For Love of Audrey Rose Read online

Page 7


  “‘Just as death is certain to one that is born, So birth is certain for one that has died. Therefore, the thing being unavoidable, One should not mourn.’”

  She stopped.

  “What’s wrong?” Bill asked.

  “I don’t feel like reading anymore.”

  “I thought you believed in all that stuff.”

  “It doesn’t mean the same now,” Janice said, closing the book. “It makes me feel all—I don’t know, afraid inside.”

  Bill turned to her.

  “That’s all right, honey,” he said. “I know what you mean. Maybe we’ve had too much of all this gobbledygook. Why don’t we go back inside before the rain comes?”

  “All right,” she said, trying to smile.

  He kissed his finger and put the finger on her lips. She smiled, though she looked suddenly pale, and then the wind rushed into the trees, shaking down twirling trails of dead oak leaves.

  Bill sprang to his feet.

  “Here it comes!” he yelled. “Just throw it all in the blanket!”

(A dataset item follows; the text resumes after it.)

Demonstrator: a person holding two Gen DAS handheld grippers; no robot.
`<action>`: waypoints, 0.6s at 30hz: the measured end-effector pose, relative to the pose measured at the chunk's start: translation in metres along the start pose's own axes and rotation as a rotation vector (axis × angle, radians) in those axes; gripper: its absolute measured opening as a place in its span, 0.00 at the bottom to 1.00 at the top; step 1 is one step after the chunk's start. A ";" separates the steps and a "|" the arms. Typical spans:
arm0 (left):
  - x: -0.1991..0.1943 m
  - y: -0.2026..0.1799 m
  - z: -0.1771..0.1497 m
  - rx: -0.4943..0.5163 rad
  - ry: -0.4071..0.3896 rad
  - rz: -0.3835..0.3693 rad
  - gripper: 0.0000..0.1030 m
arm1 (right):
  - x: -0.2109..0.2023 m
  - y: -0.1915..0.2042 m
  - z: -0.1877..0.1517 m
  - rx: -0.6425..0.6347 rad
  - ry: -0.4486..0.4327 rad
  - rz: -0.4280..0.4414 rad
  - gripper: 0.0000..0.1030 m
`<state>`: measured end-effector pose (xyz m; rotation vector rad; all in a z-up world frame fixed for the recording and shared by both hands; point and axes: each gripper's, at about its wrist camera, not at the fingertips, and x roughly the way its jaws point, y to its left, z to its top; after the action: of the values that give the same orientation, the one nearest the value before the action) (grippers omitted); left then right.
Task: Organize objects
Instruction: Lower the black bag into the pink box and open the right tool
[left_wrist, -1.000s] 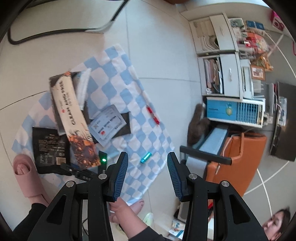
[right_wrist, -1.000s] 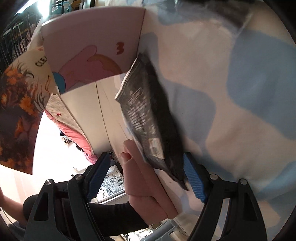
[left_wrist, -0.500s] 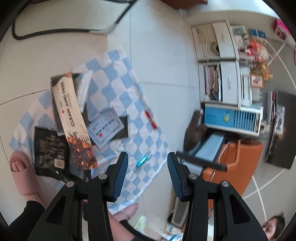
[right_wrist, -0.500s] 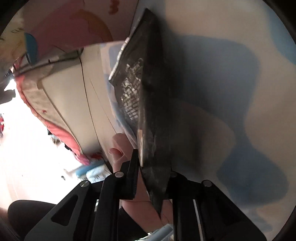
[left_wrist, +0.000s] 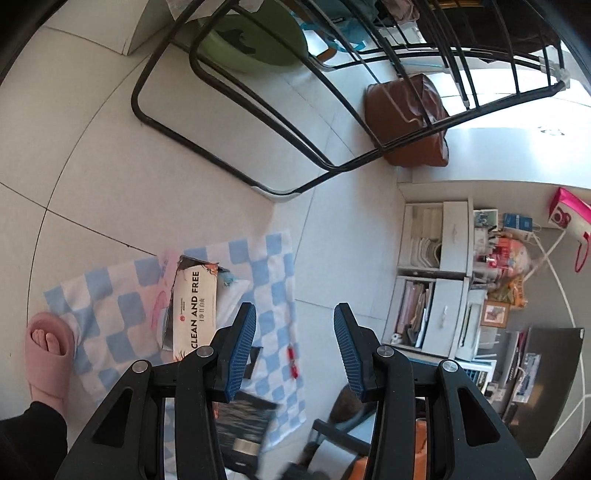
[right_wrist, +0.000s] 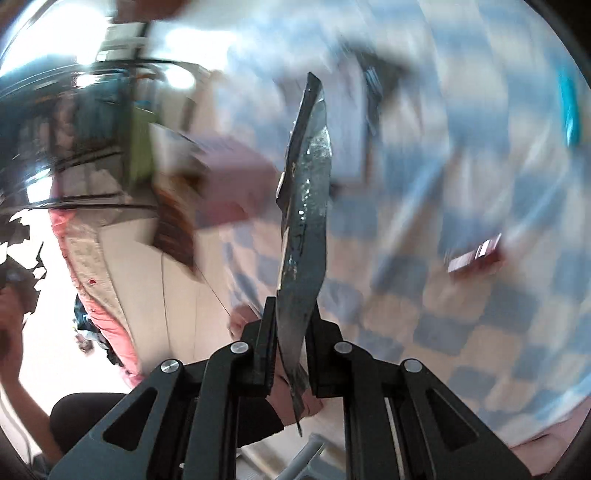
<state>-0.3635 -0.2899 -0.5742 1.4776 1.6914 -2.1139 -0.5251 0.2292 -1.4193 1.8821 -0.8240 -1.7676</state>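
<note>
the right gripper (right_wrist: 290, 332) is clamped on a thin black packet (right_wrist: 304, 206). the packet stands on its edge between the two fingers and sticks up away from them, lifted off the blue and white checked cloth (right_wrist: 461, 314). the right view is very blurry. on the cloth on the right side lies a small red thing (right_wrist: 474, 256), and near the cloth's far right edge there is a small teal thing (right_wrist: 570, 114). i cannot tell what either one is.

the left gripper (left_wrist: 291, 347) has its fingers apart, and nothing is between them. it hangs over the checked cloth (left_wrist: 273, 266), which lies on a pale tiled floor (left_wrist: 92, 166). near the far edge of the cloth lies a long box with the words "clean and free" (left_wrist: 195, 314). it rests on top of a pink and white sheet (left_wrist: 162, 299). a small red pen (left_wrist: 292, 361) lies close to the cloth's right edge. at the near edge of the cloth, a dark packet (left_wrist: 243, 424) shows under the left finger, blurry.

a foot in a pink slipper (left_wrist: 50, 350) stands at the left edge of the cloth. a black metal chair frame (left_wrist: 295, 122) stands on the floor past the far edge. a white shelf (left_wrist: 436, 280) full of papers is off to the right, well away from the cloth.
</note>
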 end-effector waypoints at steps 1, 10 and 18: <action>0.000 0.001 -0.002 0.001 0.005 -0.002 0.40 | -0.014 0.019 0.007 -0.044 -0.020 -0.014 0.14; -0.013 0.008 0.013 0.012 0.026 -0.032 0.41 | 0.011 0.243 0.042 -0.435 -0.025 -0.141 0.14; -0.005 0.035 0.031 -0.126 0.076 -0.063 0.41 | 0.162 0.272 0.056 -0.602 0.122 -0.559 0.14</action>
<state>-0.3607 -0.3305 -0.5975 1.5053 1.8834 -1.9623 -0.6142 -0.0744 -1.3625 1.8524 0.3048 -1.8833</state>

  Janice tossed the books and a fallen wine cup into the center of the blanket. Bill pulled the four corners together, and, like a hobo, slung it over his shoulder and grabbed her hand.

  “Come on!” he shouted.

  A dull, roaring boom echoed over the distant flatlands, and instantly the air grew even cooler, turned direction, and before they were halfway through the meadow the rain hit them like a cold wall. Laughing, hair bedraggled and matted, they dashed into the lobby, trailing water over the carpets.

  Bill embraced her and the contents of the blanket spilled over the floor, knocked a potted palm against the window.

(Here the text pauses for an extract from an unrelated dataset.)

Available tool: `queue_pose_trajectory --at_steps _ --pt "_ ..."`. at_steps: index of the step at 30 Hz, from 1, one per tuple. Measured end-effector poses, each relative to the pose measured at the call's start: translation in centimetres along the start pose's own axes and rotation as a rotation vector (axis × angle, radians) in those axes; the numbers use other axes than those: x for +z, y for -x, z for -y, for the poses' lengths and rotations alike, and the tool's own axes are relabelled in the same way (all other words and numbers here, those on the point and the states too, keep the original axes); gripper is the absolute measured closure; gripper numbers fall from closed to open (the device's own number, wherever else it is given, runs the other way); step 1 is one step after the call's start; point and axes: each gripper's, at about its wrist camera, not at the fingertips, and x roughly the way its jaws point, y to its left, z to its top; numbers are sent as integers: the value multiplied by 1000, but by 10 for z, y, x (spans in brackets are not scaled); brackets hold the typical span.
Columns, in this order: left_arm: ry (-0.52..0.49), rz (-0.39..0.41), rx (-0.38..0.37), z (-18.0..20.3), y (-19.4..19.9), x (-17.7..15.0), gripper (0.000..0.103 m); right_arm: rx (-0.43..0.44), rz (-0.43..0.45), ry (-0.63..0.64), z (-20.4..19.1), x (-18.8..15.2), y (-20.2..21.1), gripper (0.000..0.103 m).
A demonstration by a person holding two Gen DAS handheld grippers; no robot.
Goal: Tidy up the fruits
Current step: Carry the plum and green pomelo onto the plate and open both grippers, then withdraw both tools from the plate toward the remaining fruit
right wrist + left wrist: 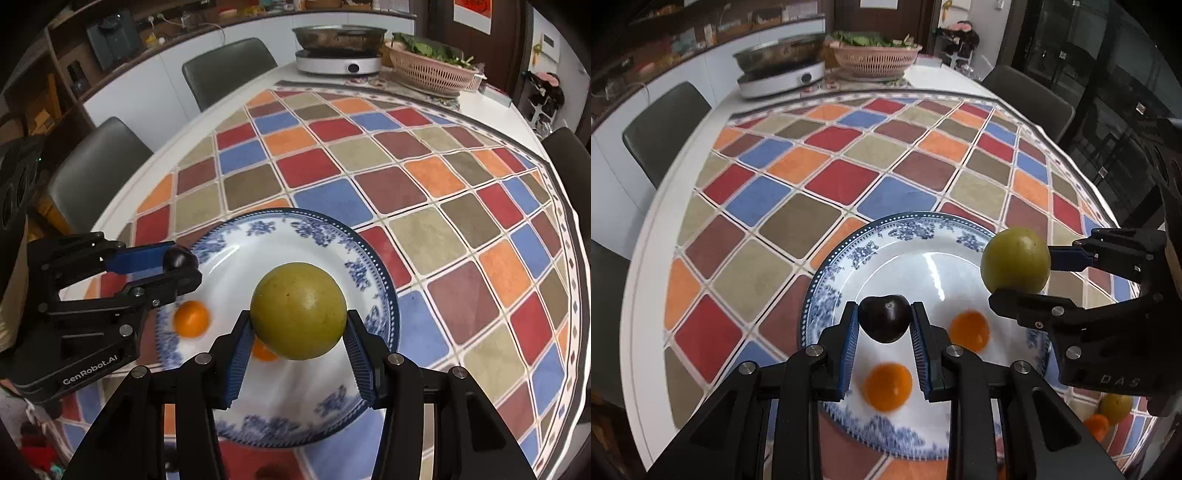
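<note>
A blue-and-white plate [905, 236] [295, 229] lies on the checkered tablecloth. Two small orange fruits [887, 386] [969, 331] lie on it; they also show in the right wrist view [191, 318] [263, 353]. My left gripper [884, 325] [181, 267] is shut on a dark plum [884, 323] [179, 259] above the plate's left part. My right gripper [298, 325] [1015, 269] is shut on a green round fruit [298, 311] [1015, 260] above the plate's right part.
A green fruit [1115, 408] and an orange fruit [1096, 426] lie on the cloth right of the plate. At the table's far end stand an induction cooker with a metal pan [781, 68] [339, 48] and a pink basket of greens [875, 55] [430, 68]. Chairs [665, 125] [229, 70] surround the table.
</note>
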Motion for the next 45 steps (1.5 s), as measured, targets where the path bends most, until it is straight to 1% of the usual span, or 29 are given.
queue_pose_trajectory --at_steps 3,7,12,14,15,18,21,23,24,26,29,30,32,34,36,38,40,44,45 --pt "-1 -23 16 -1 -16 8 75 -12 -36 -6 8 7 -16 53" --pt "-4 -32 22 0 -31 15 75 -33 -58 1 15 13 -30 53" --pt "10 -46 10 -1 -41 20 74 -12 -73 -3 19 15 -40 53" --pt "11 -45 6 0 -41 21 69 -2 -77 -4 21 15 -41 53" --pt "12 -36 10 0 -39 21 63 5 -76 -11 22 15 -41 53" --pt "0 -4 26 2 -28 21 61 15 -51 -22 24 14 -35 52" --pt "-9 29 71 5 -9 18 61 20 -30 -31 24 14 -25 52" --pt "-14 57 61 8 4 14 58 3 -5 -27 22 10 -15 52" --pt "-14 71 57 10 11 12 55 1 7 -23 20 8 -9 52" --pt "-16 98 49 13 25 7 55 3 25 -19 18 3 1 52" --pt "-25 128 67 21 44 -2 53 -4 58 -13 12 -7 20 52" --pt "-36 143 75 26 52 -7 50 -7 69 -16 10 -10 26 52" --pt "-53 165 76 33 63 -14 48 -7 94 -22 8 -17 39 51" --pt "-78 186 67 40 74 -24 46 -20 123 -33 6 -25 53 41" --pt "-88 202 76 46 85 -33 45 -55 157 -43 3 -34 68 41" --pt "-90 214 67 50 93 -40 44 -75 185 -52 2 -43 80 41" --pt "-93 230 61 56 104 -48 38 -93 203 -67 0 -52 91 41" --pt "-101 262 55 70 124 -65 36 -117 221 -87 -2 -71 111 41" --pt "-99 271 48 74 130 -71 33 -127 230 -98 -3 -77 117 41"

  “Next Friday,” he whispered hoarsely. “I’ll come home next Friday.”

  “For a day or two, Bill,” Janice cautioned. “Dr. Geddes said—”

  “I know, I know. He’s right, of course. Oh, Janice, buy us some of that awful orange liqueur we like. You know, from Belgium. And get some flowers.”

  “I will, I will.”

  They kissed again, and a massive roar of thunder rattled the windows.

  Janice rode home on the late afternoon train. The rain had given her a slight chill. At Des Artistes she took two aspirins, a hot bath, and lay in the suds, luxuriating. She thought again and again about Bill, and his body, and his eagerness, and she thought it would drive her insane.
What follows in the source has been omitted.